Exercise directions: Only one stretch of the records below is wanted: the lines from the one holding "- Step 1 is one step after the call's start" through the one holding "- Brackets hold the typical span". Return it exactly, both ends included.

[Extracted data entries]
=-=-=

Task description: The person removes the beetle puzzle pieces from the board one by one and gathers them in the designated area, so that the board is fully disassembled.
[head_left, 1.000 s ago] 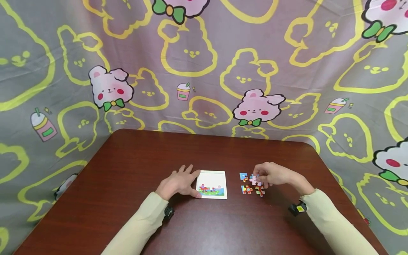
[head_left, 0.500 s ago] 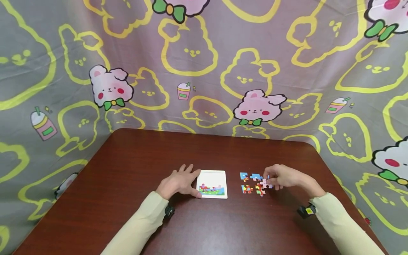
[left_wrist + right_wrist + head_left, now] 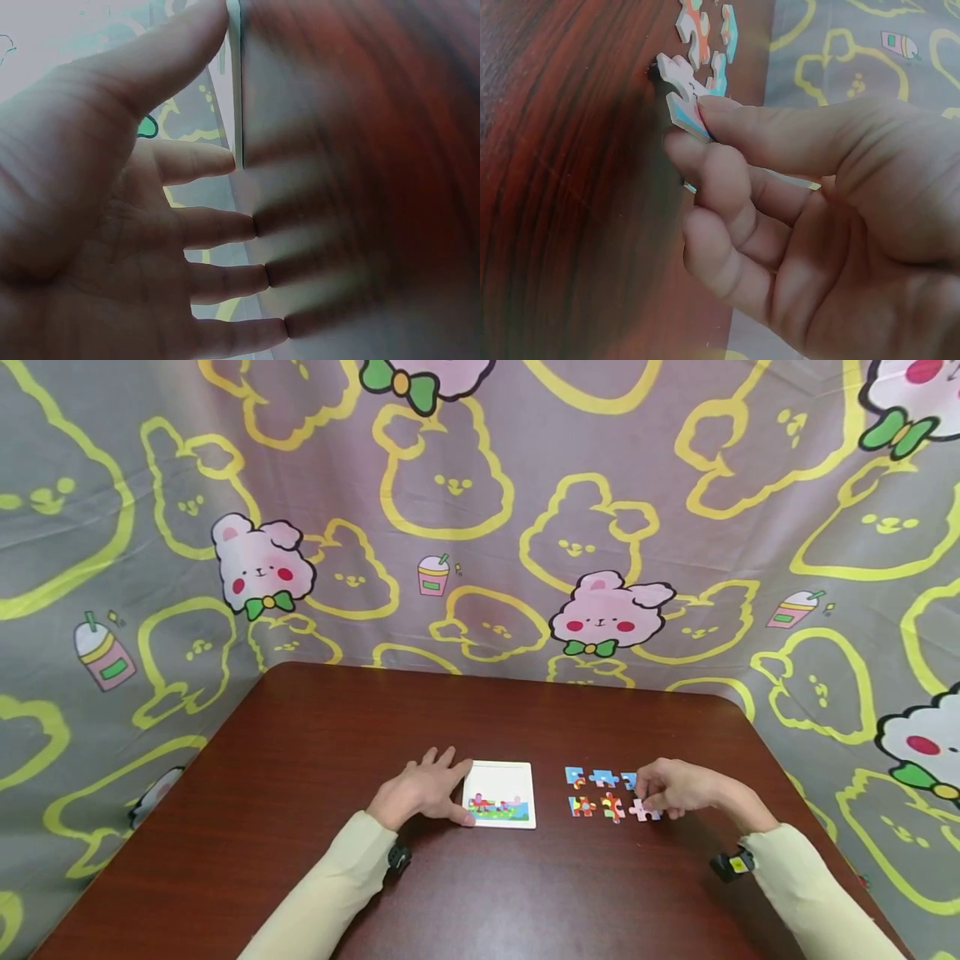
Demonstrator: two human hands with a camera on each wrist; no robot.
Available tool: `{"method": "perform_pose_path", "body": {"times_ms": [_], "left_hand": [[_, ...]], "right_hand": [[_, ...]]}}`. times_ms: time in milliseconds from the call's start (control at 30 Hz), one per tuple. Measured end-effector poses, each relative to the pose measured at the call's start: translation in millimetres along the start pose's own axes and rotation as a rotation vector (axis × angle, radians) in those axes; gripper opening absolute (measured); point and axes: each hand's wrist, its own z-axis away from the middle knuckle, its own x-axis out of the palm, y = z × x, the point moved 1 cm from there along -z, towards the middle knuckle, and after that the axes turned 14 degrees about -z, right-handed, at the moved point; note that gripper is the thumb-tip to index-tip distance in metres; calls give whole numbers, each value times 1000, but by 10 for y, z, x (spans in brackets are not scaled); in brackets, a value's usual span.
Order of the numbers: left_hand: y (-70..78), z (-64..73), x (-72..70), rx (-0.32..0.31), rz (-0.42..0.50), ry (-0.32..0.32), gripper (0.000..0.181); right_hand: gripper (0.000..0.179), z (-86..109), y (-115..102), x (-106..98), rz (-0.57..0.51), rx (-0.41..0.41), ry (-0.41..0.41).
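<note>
My right hand point(image 3: 677, 785) pinches a pink jigsaw piece point(image 3: 642, 810) between thumb and fingers, at the near right corner of a loose group of pieces. In the right wrist view that piece point(image 3: 676, 75) is tilted, one edge raised off the wood. Left of it lie a red-and-yellow piece point(image 3: 612, 807) and another reddish piece point(image 3: 581, 807). Behind these is a row of bluish pieces point(image 3: 602, 778), the rightmost partly hidden by my hand. My left hand point(image 3: 423, 787) is spread on the table, thumb and index finger touching the left edge of a white puzzle tray point(image 3: 498, 778).
Joined pieces with a colourful picture point(image 3: 498, 807) fill the near part of the tray; its far part is plain white. The dark wooden table point(image 3: 450, 893) ends at the back against a patterned cloth point(image 3: 480, 560).
My right hand has moved right and slightly nearer with the pink jigsaw piece, from among the other pieces to their near right corner. The left hand and tray have stayed in place.
</note>
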Motion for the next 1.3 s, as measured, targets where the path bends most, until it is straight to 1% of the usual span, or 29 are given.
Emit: {"method": "perform_pose_path", "body": {"times_ms": [200, 333, 400, 600, 767, 933, 1100, 1300], "left_hand": [[-1, -3, -1, -3, -3, -1, 96], [-2, -4, 8, -5, -6, -4, 96], [-2, -5, 11, -4, -5, -6, 96], [-9, -9, 4, -6, 3, -6, 96], [-12, 7, -3, -2, 5, -9, 96], [-15, 14, 1, -3, 4, -10, 96], [-17, 15, 4, -5, 11, -10, 96], [-24, 13, 16, -3, 3, -10, 96]], "right_hand": [[6, -13, 33, -3, -21, 14, -12], [10, -27, 42, 6, -17, 19, -5], [13, -30, 44, 13, -18, 39, 8], [23, -47, 36, 36, 26, 102, 67], [23, -58, -24, 48, 74, 122, 75], [16, -66, -144, 54, 150, 60, 98], [12, -113, -316, 98, 198, -55, 110], [13, -213, -478, 203, 179, -162, 99]]}}
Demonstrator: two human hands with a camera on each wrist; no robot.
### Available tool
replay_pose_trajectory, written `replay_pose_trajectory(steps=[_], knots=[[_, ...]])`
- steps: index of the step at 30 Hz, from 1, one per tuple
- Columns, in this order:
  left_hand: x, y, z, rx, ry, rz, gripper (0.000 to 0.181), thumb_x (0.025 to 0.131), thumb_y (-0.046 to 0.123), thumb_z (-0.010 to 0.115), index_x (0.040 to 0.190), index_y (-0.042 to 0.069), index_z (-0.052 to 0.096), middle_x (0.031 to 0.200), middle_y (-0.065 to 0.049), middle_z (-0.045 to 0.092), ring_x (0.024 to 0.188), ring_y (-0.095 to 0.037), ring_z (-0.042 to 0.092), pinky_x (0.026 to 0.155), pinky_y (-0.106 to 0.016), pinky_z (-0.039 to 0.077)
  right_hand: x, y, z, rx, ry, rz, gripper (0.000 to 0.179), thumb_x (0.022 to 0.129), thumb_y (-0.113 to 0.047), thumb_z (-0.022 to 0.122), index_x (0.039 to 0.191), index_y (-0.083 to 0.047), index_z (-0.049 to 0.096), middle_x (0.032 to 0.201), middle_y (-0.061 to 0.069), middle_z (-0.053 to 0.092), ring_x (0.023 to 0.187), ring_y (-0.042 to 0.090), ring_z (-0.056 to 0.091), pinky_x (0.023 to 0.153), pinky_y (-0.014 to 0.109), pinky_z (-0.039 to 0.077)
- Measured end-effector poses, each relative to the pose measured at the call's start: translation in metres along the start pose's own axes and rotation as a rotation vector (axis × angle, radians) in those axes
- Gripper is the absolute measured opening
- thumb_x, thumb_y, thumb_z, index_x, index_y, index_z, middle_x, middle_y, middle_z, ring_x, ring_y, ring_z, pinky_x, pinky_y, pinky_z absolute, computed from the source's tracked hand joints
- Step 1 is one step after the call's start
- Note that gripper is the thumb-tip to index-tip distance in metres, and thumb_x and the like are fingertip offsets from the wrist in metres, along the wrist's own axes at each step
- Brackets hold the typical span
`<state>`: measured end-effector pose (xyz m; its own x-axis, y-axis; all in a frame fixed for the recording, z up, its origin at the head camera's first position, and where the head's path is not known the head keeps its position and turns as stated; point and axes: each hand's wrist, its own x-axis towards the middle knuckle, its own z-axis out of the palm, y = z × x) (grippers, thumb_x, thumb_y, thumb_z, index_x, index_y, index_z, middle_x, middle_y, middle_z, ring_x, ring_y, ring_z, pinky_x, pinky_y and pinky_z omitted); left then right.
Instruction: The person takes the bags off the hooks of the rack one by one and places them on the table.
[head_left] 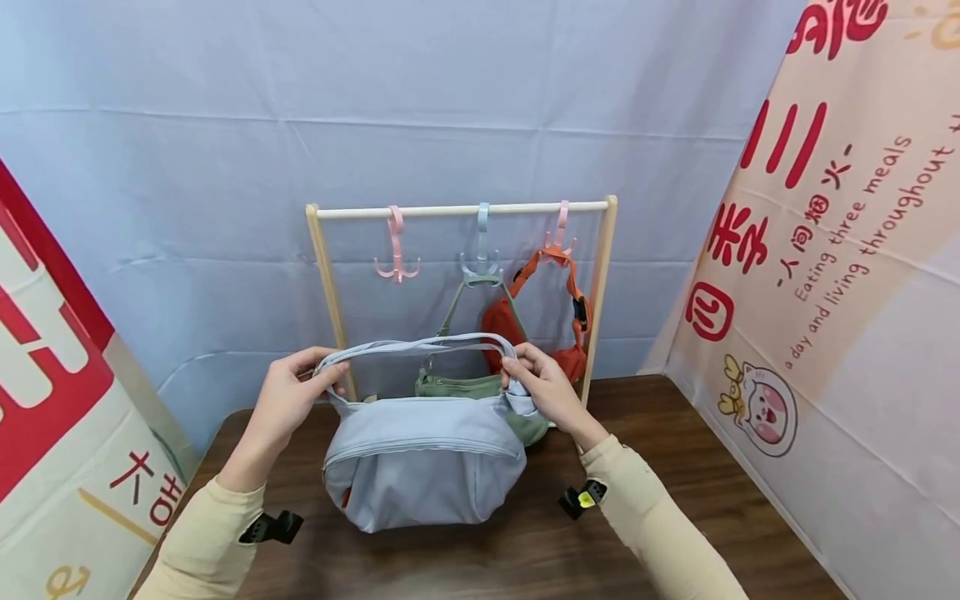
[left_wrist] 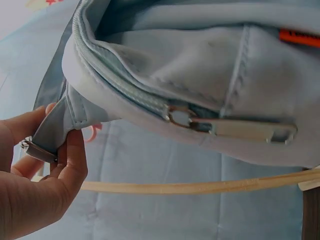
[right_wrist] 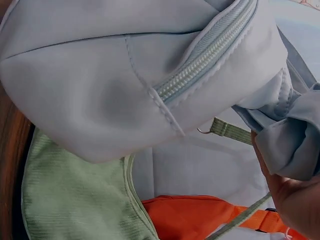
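Observation:
A light blue shoulder bag (head_left: 427,467) hangs upright between both hands, in front of a small rack. My left hand (head_left: 296,387) pinches the left end of its strap; the left wrist view shows thumb and fingers on the strap's base beside a metal buckle (left_wrist: 40,150). At the other end, my right hand (head_left: 547,383) grips the strap, where the fabric is knotted or bunched (right_wrist: 295,135). The bag's zipper (right_wrist: 210,55) curves across its front. Behind it, a green bag (head_left: 457,386) hangs from the blue hook (head_left: 483,250), partly hidden.
The wooden rack's rail (head_left: 442,212) also carries a left pink hook (head_left: 395,246) with nothing on it and a right pink hook (head_left: 561,229) bearing an orange bag (head_left: 498,321). Everything stands on a dark wooden table (head_left: 675,483), with printed cloth (head_left: 825,275) at the sides.

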<state>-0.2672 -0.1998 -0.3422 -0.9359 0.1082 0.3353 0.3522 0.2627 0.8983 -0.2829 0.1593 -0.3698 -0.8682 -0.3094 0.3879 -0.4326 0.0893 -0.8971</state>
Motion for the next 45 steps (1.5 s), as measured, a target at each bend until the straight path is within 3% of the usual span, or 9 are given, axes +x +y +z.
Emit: replay_pose_trajectory(steps=[6,12,19,26,31,38,45], knots=[[-0.006,-0.004,-0.005,-0.015,-0.035,-0.03,0.036,0.088,0.027,0.068,0.112,0.001,0.066,0.081,0.006,0.067,0.068,-0.014,0.065,0.065,-0.03,0.055,-0.003,0.002,0.006,0.008,-0.005,0.064,0.017,0.099,-0.021,0.05,0.1,-0.004,0.054,0.076,0.002,0.062,0.072,0.012,0.058,0.068,0.024,0.046],[-0.011,-0.007,-0.015,-0.043,-0.077,-0.07,0.042,0.088,0.025,0.069,0.122,0.002,0.062,0.086,0.004,0.066,0.074,-0.015,0.066,0.066,-0.032,0.055,-0.003,0.002,0.013,0.047,-0.008,0.115,0.022,0.099,-0.02,0.05,0.101,0.002,0.052,0.076,0.002,0.061,0.07,0.011,0.055,0.063,0.02,0.043],[-0.019,-0.009,-0.02,-0.055,-0.09,-0.133,0.035,0.089,0.026,0.066,0.116,0.005,0.06,0.085,0.003,0.06,0.078,-0.012,0.066,0.07,-0.027,0.054,-0.005,0.005,0.021,0.067,-0.028,0.118,0.029,0.1,-0.021,0.049,0.103,0.008,0.049,0.076,0.001,0.06,0.073,0.011,0.054,0.068,0.021,0.042],[-0.026,-0.015,-0.024,-0.055,-0.087,-0.146,0.037,0.093,0.027,0.061,0.117,-0.001,0.057,0.086,0.006,0.062,0.079,-0.011,0.065,0.072,-0.025,0.055,-0.007,0.011,0.03,0.059,-0.053,0.141,0.028,0.099,-0.027,0.05,0.102,0.001,0.051,0.078,0.0,0.061,0.072,0.011,0.052,0.066,0.022,0.04],[-0.032,-0.019,-0.028,-0.044,-0.098,-0.149,0.04,0.095,0.028,0.057,0.119,-0.003,0.053,0.086,0.001,0.061,0.081,-0.013,0.068,0.072,-0.027,0.056,-0.008,0.014,0.038,0.062,-0.064,0.148,0.029,0.1,-0.026,0.049,0.102,0.003,0.051,0.078,0.001,0.061,0.069,0.01,0.051,0.064,0.021,0.04],[-0.041,-0.024,-0.035,-0.044,-0.116,-0.173,0.028,0.096,0.03,0.056,0.113,0.009,0.056,0.086,-0.004,0.06,0.08,-0.017,0.069,0.071,-0.035,0.057,-0.01,0.018,0.049,0.069,-0.059,0.167,0.023,0.099,-0.024,0.05,0.1,-0.001,0.053,0.078,0.001,0.061,0.072,0.011,0.053,0.068,0.021,0.041],[-0.047,-0.028,-0.041,0.049,-0.103,-0.211,0.037,0.096,0.035,0.054,0.116,0.004,0.053,0.09,-0.008,0.056,0.075,-0.012,0.062,0.068,-0.036,0.057,-0.01,0.025,0.058,0.113,-0.071,0.193,0.021,0.099,-0.021,0.05,0.099,-0.001,0.052,0.076,0.0,0.061,0.059,0.007,0.05,0.055,0.02,0.041]])
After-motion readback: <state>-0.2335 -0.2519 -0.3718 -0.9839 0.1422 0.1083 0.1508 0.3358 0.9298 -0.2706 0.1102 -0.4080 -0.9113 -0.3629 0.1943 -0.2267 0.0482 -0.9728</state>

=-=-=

Solution for this problem:
- Step 1 is one step after the call's start
- Note that gripper is the thumb-tip to index-tip distance in metres, and thumb_x and the like are fingertip offsets from the wrist in metres, along the wrist's own axes at each step
- Brackets hold the typical span

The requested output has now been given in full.